Sin embargo el hombre para construir su “realidad” y creer controlar su pequeño mundo, niega esta conexión estableciendo límites y definiciones, vende su libertad para generar ficciones de control. Pero en este limitar y negar otras realidades que no sean la suya el hombre está diciendo: “si muere mi realidad y mi mundo también muero yo, por lo tanto todo debe perecer” (esto que acabo de decir lo dice Nietzsche poéticamente en una parte de su discurso “del país de la cultura”, en el zarathustra). Pero lamentablemente para estas personas el hombre, la consciencia del hombre no puede perecer. Porque ahora bien, el hombre que tiene todavía consciencia de esa libertad pero no quiere ser libre porque prefiere justificar su conducta adhiriéndose a un relato justificatorio, o  a una teoría, o ideología o adicción moral, -o peor, creen que son más libres adhiriéndose a estas cosas-, a estas personas esclavizadas  les produce generalmente envidia, odio, ver la gente que sí es libre. Es la segunda historia más vieja del mundo occidental: Caín, agricultor, fijado a la tierra, cuando niega la realidad de su hermano Abel un pastor trashumante, nómada, y lo mata. Hoy ni siquiera se atreven a matarlo abiertamente, le dificultan la vida, lo difaman, le es indiferente, genera rechazo, incomprensión etc.
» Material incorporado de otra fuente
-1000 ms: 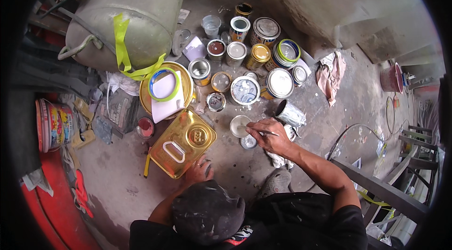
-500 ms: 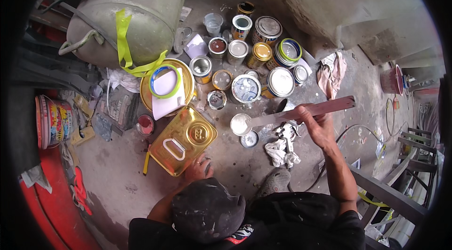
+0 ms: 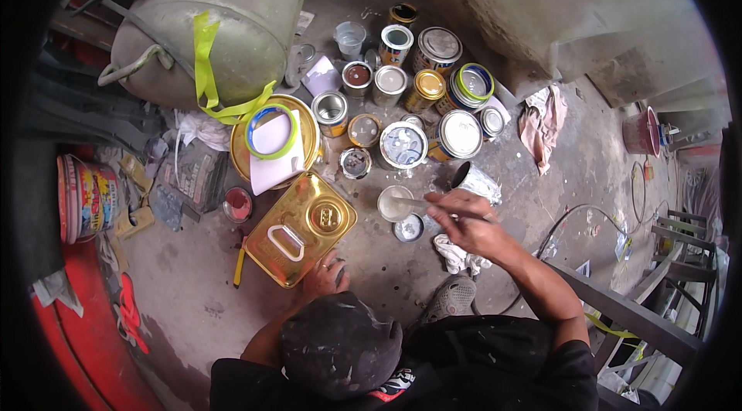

También Platón ejemplifico esto en la caverna.
El odio y la envidia en la consciencia es para la eternidad lo que el profeta nombró “donde el gusano no muere y el humo no se apaga” (Isaías 66, 24 y Marcos 9, 48) haciendo una analogía con la gehena, el basurero de Jerusalém.  Es el dolor constante de no habernos servido la vida, de poder haber luchado por ser libres y serlo, pero ya no serlo jamás.